Network Revenue Management with Online Inverse Batch Gradient Descent Method

53 Pages Posted: 26 Feb 2019 Last revised: 17 Jul 2020

See all articles by Yiwei Chen

Yiwei Chen

Temple University - Fox School of Business and Management

Cong Shi

University of Michigan at Ann Arbor - Department of Industrial and Operations Engineering

Date Written: February 10, 2019

Abstract

We consider a general class of price-based network revenue management problems that a firm aims to maximize revenue from multiple products produced with multiple types of resources endowed with limited inventory over a finite selling season. A salient feature of our problem is that the firm does not know the underlying demand function that maps prices to demand rate, which must be learned from sales data. It is well known that for almost all classes of demand functions, such as linear, exponential, multinomial logit and nested logit models, the revenue rate function is not concave in the products' prices but is concave in products' market shares (or price-controlled demand rates). This creates challenges in adopting any stochastic gradient descent based methods in the price space. We propose a novel nonparametric learning algorithm termed online inverse batch gradient descent (IGD) algorithm. This algorithm proceeds in batches. In each batch, the firm implements each product's perturbed prices, and then uses the sales information to estimate the market shares.

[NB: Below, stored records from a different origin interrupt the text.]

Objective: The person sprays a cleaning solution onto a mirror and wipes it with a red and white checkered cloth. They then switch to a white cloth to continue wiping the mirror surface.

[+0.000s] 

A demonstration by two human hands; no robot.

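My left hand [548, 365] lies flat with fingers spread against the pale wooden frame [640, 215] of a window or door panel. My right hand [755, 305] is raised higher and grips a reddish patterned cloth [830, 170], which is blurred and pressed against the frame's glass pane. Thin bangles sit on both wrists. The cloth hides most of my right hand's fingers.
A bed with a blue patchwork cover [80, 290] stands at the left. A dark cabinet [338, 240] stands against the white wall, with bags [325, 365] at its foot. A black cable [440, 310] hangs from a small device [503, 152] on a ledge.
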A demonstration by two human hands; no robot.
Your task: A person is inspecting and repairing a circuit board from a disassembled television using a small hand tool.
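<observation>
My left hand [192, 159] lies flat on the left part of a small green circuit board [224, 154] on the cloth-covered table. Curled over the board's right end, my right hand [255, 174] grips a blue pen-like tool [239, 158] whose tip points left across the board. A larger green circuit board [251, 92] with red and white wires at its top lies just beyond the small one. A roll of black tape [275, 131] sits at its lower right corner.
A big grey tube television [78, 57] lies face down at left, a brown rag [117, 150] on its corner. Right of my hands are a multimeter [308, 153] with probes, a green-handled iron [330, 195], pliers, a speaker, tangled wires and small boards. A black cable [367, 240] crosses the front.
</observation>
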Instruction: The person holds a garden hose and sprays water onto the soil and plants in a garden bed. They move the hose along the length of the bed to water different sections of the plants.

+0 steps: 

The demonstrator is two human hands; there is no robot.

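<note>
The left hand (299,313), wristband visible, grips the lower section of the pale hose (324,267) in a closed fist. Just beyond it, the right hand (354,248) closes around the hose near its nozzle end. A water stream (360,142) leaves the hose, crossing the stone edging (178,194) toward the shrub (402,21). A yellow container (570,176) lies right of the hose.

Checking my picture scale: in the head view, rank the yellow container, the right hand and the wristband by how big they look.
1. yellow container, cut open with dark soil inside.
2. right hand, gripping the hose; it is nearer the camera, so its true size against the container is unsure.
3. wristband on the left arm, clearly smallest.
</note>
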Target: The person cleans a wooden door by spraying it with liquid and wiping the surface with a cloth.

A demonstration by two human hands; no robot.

Leveraging these estimates, the firm carries out a stochastic gradient descent step in the market share space that takes into account the relative inventory scarcity for the entire horizon, and then inversely maps the updated market shares back to the price space to obtain the prices for the next batch. Moreover, we also propose an inventory adjusted algorithm (IGD-I) that the feasible market share set is dynamically adjusted to capture the real-time relative inventory scarcity for the remaining season. For the large scale systems wherein all resources' inventories and the length of the horizon are proportionally scaled by a parameter $k$, we establish a dimension-independent regret bound of $O( k^{4/5} \log k)$. This result is independent of the number of products and resources and works for continuum action-set prices and the demand functions that are only once differentiable. Our theoretical result guarantees the efficacy of both algorithms in the high dimensional systems where the number of products or resources is large and the prices are continuous. Our algorithms also numerically outperform the existing algorithms in the literature.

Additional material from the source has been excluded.